ASAYİŞ - 08 Temmuz 2023 Cumartesi 01:02

Artvin Şavşat kara yolunda heyelan: Yol ulaşıma kapandı

A
A
A
Artvin Şavşat kara yolunda heyelan: Yol ulaşıma kapandı

Artvin-Şavşat kara yolu, iki farklı bölgede meydana gelen heyelan nedeniyle ulaşıma kapandı. Ekiplerin çalışmasıyla tek şeridi açılan yolda, kontrollü olarak yeniden ulaşıma açıldı.
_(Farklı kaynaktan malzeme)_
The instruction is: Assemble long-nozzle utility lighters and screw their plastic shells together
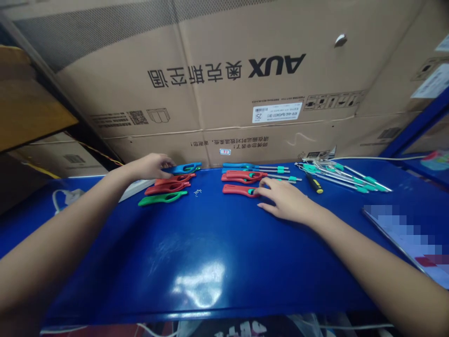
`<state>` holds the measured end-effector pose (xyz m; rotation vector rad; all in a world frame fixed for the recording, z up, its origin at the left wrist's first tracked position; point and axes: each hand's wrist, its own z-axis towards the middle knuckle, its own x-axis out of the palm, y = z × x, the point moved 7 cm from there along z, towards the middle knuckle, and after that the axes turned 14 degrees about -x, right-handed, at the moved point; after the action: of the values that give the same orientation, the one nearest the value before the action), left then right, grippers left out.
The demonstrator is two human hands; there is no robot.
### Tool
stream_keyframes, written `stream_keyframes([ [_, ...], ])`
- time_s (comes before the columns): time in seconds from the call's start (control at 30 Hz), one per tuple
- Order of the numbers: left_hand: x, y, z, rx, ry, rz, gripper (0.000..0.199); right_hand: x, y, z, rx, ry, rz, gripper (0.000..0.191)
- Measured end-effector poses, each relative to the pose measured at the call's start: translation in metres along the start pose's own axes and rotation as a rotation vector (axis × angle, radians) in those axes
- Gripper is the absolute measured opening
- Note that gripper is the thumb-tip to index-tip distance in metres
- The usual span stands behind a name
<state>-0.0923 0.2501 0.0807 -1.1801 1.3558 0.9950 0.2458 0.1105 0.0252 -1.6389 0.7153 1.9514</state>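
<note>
My left hand [154,166] is at the back left, its curled fingers at the end of a blue lighter handle [184,169]; whether they grip it is unclear. Below it lie two red handles [166,188] and a green handle [163,198]. My right hand [280,197] has its thumb and forefinger apart at the right end of a red lighter [236,190]; its grip is hard to make out. Behind that one are more red lighters [242,176] and blue ones [238,165] with metal rods. Small pins [198,192] lie between the two groups.
Several metal rods with green parts [351,178] and a yellow-black screwdriver [314,183] lie at the right. A phone-like device [403,238] is at the right edge. A white power strip [135,189] sits left, and a large cardboard box [217,107] stands behind the blue table [147,262].
</note>
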Motion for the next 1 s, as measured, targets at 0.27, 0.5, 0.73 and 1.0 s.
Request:
stream_keyframes([
  [0.27, 0.015, 0.017, 0.022, -0.055, -0.025, -0.003, 0.055, 0.005, 0.010, -0.003, -0.053, 0.071, 0.197, 0.023],
  [0.5, 0.009, 0.016, 0.022, -0.052, -0.087, -0.011, 0.047, 0.005, 0.026, -0.001, -0.049, 0.099, 0.294, 0.037],
  [0.73, 0.009, -0.059, -0.029, 0.102, -0.232, -0.157, 0.036, 0.009, 0.026, -0.002, -0.041, 0.147, 0.303, 0.036],
  [1.0, 0.090, -0.206, -0.135, 0.542, -0.152, -0.257, 0.040, 0.007, 0.030, -0.002, -0.017, 0.138, 0.261, 0.032],
])
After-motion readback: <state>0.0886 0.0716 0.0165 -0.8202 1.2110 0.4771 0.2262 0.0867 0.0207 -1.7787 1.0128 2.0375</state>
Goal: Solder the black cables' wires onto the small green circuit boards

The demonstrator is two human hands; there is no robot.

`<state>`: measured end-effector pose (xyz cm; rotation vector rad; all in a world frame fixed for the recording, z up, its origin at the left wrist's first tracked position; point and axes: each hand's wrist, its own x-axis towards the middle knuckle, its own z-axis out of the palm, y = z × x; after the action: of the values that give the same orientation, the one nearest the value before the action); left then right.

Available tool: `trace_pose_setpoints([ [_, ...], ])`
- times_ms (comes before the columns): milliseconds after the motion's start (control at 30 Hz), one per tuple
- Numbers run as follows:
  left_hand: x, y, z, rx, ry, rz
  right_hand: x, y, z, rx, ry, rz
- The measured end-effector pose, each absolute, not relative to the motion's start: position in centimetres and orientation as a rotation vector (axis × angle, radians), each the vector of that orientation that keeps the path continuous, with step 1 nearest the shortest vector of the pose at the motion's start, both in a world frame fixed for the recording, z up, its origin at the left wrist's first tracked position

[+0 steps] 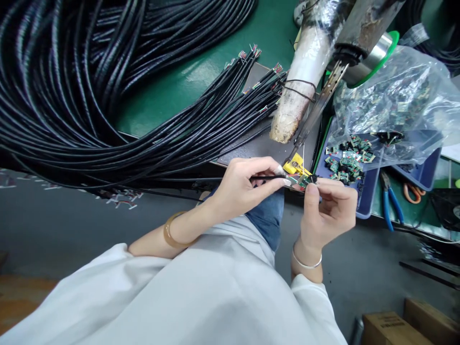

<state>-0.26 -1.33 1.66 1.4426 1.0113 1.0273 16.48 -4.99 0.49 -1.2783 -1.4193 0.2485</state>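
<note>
My left hand (247,184) pinches a black cable (268,178) close to its stripped end, where thin coloured wires fan out. Between thumb and fingers, my right hand (328,203) grips a small green circuit board (304,181). The wire ends meet the board, but whether they are joined is too small to tell. Just beyond the fingertips sits a yellow clamp (296,165), with the tip of a soldering iron (318,112) above it. Solder wire (304,154) hangs down beside the iron.
A large bundle of black cables (143,148) covers the left. On the right are a blue tray (368,191) of circuit boards, a plastic bag (398,100) of more boards, blue-handled pliers (390,201) and orange-handled scissors (413,192). A plastic-wrapped pipe (302,81) slants down overhead.
</note>
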Motion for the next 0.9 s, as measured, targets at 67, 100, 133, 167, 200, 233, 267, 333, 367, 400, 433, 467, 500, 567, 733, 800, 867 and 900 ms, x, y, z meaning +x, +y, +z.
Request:
trace_pose_setpoints([
  [67,-0.6,-1.4,1.6,1.359,0.947,1.034,16.4,-5.2,0.2,-1.305,-1.411,0.388],
  [100,-0.7,-1.4,1.6,1.287,0.902,0.995,16.4,-5.4,0.2,-1.339,-1.414,0.505],
  [133,-0.9,-1.4,1.5,1.211,0.863,0.943,16.4,-5.5,0.3,-1.37,-1.409,0.598],
  [167,-1.0,-1.3,1.5,1.144,0.832,0.891,16.3,-5.6,0.5,-1.391,-1.393,0.631],
  [200,-1.1,-1.3,1.4,1.091,0.81,0.85,16.3,-5.8,0.8,-1.401,-1.362,0.596],
  [233,-1.1,-1.3,1.4,1.056,0.794,0.825,16.3,-5.9,1.1,-1.401,-1.325,0.51],
  [267,-1.2,-1.3,1.3,1.039,0.781,0.815,16.3,-6.0,1.5,-1.398,-1.291,0.405],
  [333,-1.2,-1.5,1.3,1.04,0.755,0.825,16.3,-6.1,2.2,-1.405,-1.293,0.29],
  [367,-1.2,-1.6,1.2,1.052,0.744,0.83,16.3,-6.1,2.4,-1.417,-1.329,0.303],
  [400,-1.2,-1.8,1.2,1.066,0.736,0.835,16.3,-6.1,2.6,-1.427,-1.373,0.337],
  [433,-1.2,-1.9,1.1,1.081,0.735,0.836,16.2,-6.0,2.7,-1.432,-1.414,0.36],
  [467,-1.2,-2.0,1.1,1.094,0.738,0.837,16.1,-6.0,2.7,-1.429,-1.444,0.361],
  [500,-1.2,-2.1,1.1,1.106,0.745,0.839,16.0,-6.0,2.6,-1.42,-1.463,0.342],
  [567,-1.2,-2.2,1.0,1.128,0.761,0.842,15.8,-6.1,2.3,-1.399,-1.485,0.262],
  [733,-0.9,-2.3,0.7,1.163,0.789,0.869,15.7,-6.8,1.6,-1.374,-1.651,0.184],
  [800,-0.8,-2.3,0.6,1.181,0.818,0.878,15.8,-7.0,1.4,-1.367,-1.709,0.163],
  [867,-0.7,-2.4,0.4,1.196,0.844,0.882,15.9,-7.1,1.3,-1.35,-1.755,0.14],
  [900,-0.7,-2.4,0.4,1.198,0.85,0.887,16.0,-7.1,1.3,-1.339,-1.779,0.132],
])
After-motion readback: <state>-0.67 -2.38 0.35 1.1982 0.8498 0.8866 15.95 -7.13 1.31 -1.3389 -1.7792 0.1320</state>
Artvin’de akşam saatlerinde etkili olan sağanak yağış nedeniyle Şavşat ilçesinde heyelan meydana geldi. İlk heyelan Artvin- Şavşat kara yolu Üzümlü yakınlarında meydana gelirken, ikinci heyelan ise Pırnallı köyü mevkiinde meydana geldi. Yamaçtan kopan toprak ve kaya parçaları karayolunu ulaşıma kapattı. Sürücülerin zor anlar yaşadığı heyelan sonrası bölge ekipler sevk edildi.

Uzun araç kuyruklarının oluştuğu heyelanda bazı araç sürücüleri yolda kaldı. iş makinesi eşliğinde yolda kalan araçlar kurtarıldı.Heyelan nedeniyle kapalı olan kara yolu ekiplerin çalışması sonucunda yeniden ulaşıma açıldı.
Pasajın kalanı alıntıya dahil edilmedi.